Task requirements — Transcribe the data exactly. Leave nothing out.

Information supplied —
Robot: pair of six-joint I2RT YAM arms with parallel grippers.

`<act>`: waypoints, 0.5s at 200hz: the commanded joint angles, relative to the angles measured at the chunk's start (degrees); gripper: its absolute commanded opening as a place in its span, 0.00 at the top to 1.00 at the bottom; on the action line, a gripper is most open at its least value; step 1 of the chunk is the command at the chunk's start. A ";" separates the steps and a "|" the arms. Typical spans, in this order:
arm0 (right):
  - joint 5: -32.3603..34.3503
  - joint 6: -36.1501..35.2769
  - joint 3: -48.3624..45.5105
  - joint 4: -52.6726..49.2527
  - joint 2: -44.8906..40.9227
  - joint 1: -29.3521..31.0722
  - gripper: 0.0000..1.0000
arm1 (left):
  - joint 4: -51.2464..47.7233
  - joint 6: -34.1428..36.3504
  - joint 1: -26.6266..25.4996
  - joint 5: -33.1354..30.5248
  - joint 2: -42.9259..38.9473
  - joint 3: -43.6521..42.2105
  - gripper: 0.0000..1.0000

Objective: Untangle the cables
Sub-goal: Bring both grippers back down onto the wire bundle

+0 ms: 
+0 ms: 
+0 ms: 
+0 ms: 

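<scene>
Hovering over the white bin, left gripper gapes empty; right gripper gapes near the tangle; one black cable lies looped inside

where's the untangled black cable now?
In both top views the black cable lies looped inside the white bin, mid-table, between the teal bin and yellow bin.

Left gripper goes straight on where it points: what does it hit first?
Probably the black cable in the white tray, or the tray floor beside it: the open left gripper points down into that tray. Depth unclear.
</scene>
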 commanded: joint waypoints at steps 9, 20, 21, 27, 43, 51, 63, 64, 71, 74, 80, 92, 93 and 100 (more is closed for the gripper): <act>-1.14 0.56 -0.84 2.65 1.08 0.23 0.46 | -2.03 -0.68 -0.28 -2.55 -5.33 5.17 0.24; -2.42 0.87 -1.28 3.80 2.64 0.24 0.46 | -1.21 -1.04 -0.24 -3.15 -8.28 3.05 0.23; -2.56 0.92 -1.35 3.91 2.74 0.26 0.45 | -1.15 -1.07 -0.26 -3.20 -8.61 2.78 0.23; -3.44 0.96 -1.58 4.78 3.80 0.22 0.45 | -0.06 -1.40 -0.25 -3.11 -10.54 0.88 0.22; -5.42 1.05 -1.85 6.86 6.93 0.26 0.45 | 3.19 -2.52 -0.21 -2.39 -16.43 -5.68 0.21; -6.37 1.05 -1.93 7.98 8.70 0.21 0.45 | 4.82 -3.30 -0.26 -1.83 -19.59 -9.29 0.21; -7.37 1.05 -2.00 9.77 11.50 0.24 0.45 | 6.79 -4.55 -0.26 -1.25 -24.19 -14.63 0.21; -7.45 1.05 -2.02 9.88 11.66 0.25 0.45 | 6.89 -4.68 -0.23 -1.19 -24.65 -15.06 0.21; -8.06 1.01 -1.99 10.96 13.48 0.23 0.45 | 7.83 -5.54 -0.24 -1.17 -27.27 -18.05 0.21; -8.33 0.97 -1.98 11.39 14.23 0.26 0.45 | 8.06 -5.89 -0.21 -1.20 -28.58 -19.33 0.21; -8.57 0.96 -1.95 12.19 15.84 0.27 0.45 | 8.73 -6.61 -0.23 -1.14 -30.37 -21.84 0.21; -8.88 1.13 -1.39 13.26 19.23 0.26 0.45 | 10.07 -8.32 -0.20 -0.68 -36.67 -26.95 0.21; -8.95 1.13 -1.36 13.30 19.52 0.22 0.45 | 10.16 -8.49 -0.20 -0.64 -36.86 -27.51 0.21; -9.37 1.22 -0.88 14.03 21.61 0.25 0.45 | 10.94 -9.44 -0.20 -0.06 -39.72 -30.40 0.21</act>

Solved exercise —
Robot: pair of six-joint I2RT YAM arms with parallel grippers.

`<act>`: waypoints, 0.5s at 200hz: the commanded joint angles, relative to the angles measured at the chunk's start (degrees); gripper: its absolute commanded opening as a place in its span, 0.00 at the top to 1.00 at the bottom; on the action line, a gripper is most open at its least value; step 1 of the chunk is the command at the chunk's start. A ";" separates the steps and a "|" the arms. Typical spans, in this order:
arm0 (right):
  - joint 5: -32.3603..34.3503
  - joint 6: -36.1501..35.2769
  - joint 3: -48.3624..45.5105
  - joint 4: -52.6726..49.2527
  - joint 2: -44.8906..40.9227
  - joint 1: -29.3521..31.0722
  - gripper: 0.0000..1.0000
arm1 (left):
  - joint 4: -51.2464..47.7233
  - joint 6: -34.1428..36.3504
  - joint 1: -26.6266..25.4996
  - joint 5: -33.1354..30.5248
  - joint 2: -42.9259..38.9473
  - joint 3: -43.6521..42.2105
  - gripper: 0.0000..1.0000

Objective: Untangle the cables
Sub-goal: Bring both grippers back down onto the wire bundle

+0 ms: 
+0 ms: 
+0 ms: 
+0 ms: 

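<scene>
Hovering over the white bin, left gripper gapes empty; right gripper gapes near the tangle; one black cable lies looped inside

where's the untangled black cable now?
In both top views the black cable lies looped inside the white bin, mid-table, between the teal bin and yellow bin.

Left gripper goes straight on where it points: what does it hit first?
Probably the black cable in the white tray, or the tray floor beside it: the open left gripper points down into that tray. Depth unclear.
</scene>
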 commanded: joint waypoints at steps 9, 20, 21, 27, 43, 51, 63, 64, 71, 74, 80, 92, 93 and 100 (more is closed for the gripper): <act>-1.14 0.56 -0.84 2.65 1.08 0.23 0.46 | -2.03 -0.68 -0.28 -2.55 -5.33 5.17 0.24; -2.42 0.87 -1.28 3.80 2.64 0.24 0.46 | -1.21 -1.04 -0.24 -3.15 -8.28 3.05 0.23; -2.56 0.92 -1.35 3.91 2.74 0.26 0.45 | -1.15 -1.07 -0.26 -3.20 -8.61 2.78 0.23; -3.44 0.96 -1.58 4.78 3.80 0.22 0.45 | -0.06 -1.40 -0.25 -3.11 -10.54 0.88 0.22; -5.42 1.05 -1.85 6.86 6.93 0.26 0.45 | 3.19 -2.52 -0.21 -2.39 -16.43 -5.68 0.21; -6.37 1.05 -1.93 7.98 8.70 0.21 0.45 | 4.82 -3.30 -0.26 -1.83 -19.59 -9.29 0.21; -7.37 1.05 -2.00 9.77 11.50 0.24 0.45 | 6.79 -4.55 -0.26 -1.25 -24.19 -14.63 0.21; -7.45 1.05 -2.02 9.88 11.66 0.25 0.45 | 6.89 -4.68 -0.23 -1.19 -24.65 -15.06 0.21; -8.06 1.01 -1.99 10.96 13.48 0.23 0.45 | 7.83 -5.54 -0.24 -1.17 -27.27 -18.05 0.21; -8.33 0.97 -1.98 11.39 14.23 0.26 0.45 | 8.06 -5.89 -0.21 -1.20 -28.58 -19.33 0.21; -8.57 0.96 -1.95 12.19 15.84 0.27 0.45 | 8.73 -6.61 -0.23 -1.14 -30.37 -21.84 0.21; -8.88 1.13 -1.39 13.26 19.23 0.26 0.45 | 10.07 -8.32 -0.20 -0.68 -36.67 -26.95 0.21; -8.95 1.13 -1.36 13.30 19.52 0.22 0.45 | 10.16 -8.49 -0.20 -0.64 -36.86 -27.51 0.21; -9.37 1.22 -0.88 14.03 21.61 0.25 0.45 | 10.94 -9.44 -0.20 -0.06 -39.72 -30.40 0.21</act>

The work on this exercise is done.